**TASK GOAL**
The listing below holds a line with "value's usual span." and a later line with "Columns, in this". Write out those two lines and every line between them, exactly, and nothing else.

Segment Open

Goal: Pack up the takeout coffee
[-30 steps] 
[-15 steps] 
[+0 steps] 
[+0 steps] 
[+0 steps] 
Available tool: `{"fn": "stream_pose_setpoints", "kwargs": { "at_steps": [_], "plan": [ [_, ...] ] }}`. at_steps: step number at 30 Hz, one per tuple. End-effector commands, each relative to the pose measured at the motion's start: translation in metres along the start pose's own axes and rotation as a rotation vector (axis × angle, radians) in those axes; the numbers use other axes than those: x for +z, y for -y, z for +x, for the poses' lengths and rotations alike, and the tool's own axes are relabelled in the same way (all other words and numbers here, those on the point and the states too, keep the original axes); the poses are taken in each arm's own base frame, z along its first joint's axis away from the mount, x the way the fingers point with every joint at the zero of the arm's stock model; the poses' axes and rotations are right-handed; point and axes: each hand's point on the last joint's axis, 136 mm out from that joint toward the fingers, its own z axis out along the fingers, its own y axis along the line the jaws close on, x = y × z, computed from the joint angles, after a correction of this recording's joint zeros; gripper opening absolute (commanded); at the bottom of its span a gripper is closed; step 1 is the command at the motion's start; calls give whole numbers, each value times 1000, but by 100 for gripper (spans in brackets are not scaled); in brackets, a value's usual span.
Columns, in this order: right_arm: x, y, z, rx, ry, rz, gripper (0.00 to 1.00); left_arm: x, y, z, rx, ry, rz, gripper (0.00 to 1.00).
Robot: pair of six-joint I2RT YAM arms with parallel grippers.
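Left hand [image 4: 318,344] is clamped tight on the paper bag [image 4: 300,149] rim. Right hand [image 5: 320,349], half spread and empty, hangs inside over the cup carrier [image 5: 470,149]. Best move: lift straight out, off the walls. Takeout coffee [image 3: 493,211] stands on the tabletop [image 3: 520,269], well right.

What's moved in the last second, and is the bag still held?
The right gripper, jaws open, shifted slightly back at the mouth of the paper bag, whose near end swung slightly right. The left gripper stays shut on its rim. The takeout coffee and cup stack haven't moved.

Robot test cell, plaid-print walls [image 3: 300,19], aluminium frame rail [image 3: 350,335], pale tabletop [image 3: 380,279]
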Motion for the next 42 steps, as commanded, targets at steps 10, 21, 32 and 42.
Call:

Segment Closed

**SOLUTION TO THE EXERCISE**
Available tool: `{"fn": "stream_pose_setpoints", "kwargs": { "at_steps": [_], "plan": [ [_, ...] ] }}`. at_steps: step number at 30 Hz, one per tuple. End-effector commands, each relative to the pose measured at the motion's start: translation in metres along the start pose's own axes and rotation as a rotation vector (axis × angle, radians) in those axes; the numbers use other axes than those: x for +z, y for -y, z for +x, for the poses' lengths and rotations alike, and the tool's own axes are relabelled in the same way (all other words and numbers here, those on the point and the states too, keep the original axes); the poses are taken in each arm's own base frame, z along its first joint's axis away from the mount, x the way the fingers point with every joint at the zero of the arm's stock model; the poses' axes and rotations are right-handed; point and axes: each hand's point on the last joint's axis, 136 mm out from that joint toward the fingers, its own z axis out along the fingers, its own y axis along the line the jaws close on, x = y × z, computed from the joint angles, after a correction of this recording's joint zeros; gripper opening absolute (commanded); at the bottom of its span a gripper is closed; step 1 is the command at the motion's start; calls give whole numbers, each value times 1000, but by 100 for gripper (spans in brackets are not scaled); in brackets, a value's usual span.
Columns, in this order: right_arm: x, y, z, rx, ry, rz, gripper (0.00 to 1.00); left_arm: x, y, z, rx, ry, rz, gripper (0.00 to 1.00).

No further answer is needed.